In the current Spark, when submitting application on YARN with remote resources ./bin/spark-shell --jars http://central.maven.org/maven2/com/github/swagger-akka-http/swagger-akka-http_2.11/0.10.1/swagger-akka-http_2.11-0.10.1.jar --master yarn-client -v, Spark will be failed with:
This is because YARN#client assumes resources must be on the Hadoop compatible FS, also in the NM (https://github.com/apache/hadoop/blob/99e558b13ba4d5832aea97374e1d07b4e78e5e39/hadoop-yarn-project/hadoop-yarn/hadoop-yarn-server/hadoop-yarn-server-nodemanager/src/main/java/org/apache/hadoop/yarn/server/nodemanager/containermanager/localizer/ContainerLocalizer.java#L245) it will only use Hadoop compatible FS to download resources. So this makes Spark on YARN fail to support remote http(s) resources.

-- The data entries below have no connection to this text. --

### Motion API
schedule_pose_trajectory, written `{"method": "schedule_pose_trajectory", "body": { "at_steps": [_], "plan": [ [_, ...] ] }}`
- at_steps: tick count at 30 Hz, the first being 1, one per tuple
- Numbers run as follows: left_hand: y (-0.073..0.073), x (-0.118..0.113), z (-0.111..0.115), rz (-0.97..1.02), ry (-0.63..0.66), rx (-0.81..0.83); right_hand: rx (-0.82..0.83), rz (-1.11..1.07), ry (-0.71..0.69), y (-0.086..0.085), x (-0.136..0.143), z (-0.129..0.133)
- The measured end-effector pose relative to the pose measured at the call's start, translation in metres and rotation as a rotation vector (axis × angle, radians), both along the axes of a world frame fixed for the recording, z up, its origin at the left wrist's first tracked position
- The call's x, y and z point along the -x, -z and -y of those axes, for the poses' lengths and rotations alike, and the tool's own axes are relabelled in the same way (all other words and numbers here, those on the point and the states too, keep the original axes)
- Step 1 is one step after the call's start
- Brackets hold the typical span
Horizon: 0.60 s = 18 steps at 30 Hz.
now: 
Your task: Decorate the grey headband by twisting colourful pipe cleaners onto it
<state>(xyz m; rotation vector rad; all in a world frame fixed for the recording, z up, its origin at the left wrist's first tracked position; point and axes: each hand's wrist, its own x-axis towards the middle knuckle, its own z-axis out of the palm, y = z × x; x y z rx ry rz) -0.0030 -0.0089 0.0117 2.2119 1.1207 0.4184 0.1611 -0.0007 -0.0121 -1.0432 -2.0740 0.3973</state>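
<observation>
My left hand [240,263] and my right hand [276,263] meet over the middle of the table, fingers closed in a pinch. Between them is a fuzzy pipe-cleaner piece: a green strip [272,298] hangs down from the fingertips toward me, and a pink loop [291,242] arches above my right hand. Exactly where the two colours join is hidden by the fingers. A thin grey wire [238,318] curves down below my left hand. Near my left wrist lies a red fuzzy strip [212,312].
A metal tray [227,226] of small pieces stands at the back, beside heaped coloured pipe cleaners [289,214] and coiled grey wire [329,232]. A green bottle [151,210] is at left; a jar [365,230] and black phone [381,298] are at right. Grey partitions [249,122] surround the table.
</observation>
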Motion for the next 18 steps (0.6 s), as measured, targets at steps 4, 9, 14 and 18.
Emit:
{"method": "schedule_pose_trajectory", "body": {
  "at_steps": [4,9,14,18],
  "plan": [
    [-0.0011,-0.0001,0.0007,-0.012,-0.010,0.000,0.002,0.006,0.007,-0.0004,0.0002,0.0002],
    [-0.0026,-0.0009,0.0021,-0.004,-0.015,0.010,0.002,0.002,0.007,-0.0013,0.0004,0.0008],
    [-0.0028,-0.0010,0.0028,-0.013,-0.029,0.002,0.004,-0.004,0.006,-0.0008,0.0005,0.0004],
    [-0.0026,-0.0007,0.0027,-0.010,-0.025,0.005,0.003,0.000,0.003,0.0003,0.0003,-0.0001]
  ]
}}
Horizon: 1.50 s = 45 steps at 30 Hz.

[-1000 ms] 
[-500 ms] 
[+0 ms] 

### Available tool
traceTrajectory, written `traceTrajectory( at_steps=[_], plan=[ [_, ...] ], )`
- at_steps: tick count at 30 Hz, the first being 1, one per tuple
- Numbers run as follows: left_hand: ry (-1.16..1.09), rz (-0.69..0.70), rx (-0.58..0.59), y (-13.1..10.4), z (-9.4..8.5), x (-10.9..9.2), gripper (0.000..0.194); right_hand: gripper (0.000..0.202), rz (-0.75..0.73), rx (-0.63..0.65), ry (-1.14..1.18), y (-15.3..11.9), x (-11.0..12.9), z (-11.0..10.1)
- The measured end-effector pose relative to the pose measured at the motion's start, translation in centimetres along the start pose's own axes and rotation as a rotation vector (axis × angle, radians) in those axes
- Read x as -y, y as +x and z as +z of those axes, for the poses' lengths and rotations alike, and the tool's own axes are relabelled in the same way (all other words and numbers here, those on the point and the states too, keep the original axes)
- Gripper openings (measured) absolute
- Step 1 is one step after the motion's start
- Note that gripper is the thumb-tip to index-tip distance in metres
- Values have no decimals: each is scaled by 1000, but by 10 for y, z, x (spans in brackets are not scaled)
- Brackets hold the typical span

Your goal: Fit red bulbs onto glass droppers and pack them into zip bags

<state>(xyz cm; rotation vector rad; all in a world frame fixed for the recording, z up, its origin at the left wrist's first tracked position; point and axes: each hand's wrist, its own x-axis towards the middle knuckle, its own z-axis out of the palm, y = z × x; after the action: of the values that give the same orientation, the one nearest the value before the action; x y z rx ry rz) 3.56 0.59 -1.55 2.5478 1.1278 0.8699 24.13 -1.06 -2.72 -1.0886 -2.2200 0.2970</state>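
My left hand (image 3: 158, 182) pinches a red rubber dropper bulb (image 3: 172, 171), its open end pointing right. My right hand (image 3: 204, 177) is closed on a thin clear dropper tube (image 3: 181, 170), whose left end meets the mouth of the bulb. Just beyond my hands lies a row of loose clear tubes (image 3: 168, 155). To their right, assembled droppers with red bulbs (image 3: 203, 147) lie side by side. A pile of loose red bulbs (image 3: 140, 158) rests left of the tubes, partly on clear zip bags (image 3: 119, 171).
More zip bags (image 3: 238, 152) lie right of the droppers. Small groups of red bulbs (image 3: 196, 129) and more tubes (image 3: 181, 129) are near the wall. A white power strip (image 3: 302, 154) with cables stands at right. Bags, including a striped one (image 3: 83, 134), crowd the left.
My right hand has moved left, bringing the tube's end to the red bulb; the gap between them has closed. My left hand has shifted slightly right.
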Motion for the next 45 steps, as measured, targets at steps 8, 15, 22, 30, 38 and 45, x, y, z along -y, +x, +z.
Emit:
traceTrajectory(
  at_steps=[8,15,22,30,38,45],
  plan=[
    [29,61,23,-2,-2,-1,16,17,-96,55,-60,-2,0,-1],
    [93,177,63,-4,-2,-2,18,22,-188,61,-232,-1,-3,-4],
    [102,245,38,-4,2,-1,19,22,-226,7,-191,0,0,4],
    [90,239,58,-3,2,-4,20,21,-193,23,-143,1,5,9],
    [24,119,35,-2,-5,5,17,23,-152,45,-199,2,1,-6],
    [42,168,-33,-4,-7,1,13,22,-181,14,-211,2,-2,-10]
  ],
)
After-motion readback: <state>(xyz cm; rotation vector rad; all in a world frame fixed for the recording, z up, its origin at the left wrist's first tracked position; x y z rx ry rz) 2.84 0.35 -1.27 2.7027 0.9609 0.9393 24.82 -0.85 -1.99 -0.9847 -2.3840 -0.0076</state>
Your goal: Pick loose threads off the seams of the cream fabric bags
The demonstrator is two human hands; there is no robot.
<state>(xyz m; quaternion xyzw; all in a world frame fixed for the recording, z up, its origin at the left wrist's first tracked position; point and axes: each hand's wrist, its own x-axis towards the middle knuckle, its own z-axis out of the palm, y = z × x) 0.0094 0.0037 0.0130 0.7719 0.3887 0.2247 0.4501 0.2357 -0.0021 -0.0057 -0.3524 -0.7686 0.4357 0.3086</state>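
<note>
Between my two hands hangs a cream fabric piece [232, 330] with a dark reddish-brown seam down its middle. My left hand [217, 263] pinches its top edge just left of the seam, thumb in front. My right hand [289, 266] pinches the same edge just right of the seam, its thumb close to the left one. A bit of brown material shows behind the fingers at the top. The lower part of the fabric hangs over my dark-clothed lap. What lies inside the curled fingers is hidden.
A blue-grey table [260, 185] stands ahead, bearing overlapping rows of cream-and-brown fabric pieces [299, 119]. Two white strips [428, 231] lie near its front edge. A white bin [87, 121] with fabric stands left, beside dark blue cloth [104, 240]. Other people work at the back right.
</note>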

To solve this problem, there might be several options:
- Download remote http(s) resources to local and add this local downloaded resources to dist cache. The downside of this option is that remote resources will be uploaded again unnecessarily.
- Filter remote http(s) resources and add them with spark.jars or spark.files, to leverage Spark's internal fileserver to distribute remote http(s) resources. The problem of this solution is: for some resources which require to be available before application start may not work.
- Leverage Hadoop's support http(s) file system (https://issues.apache.org/jira/browse/HADOOP-14383). This is only worked in Hadoop 2.9+, and I think even we implement a similar one in Spark will not be worked.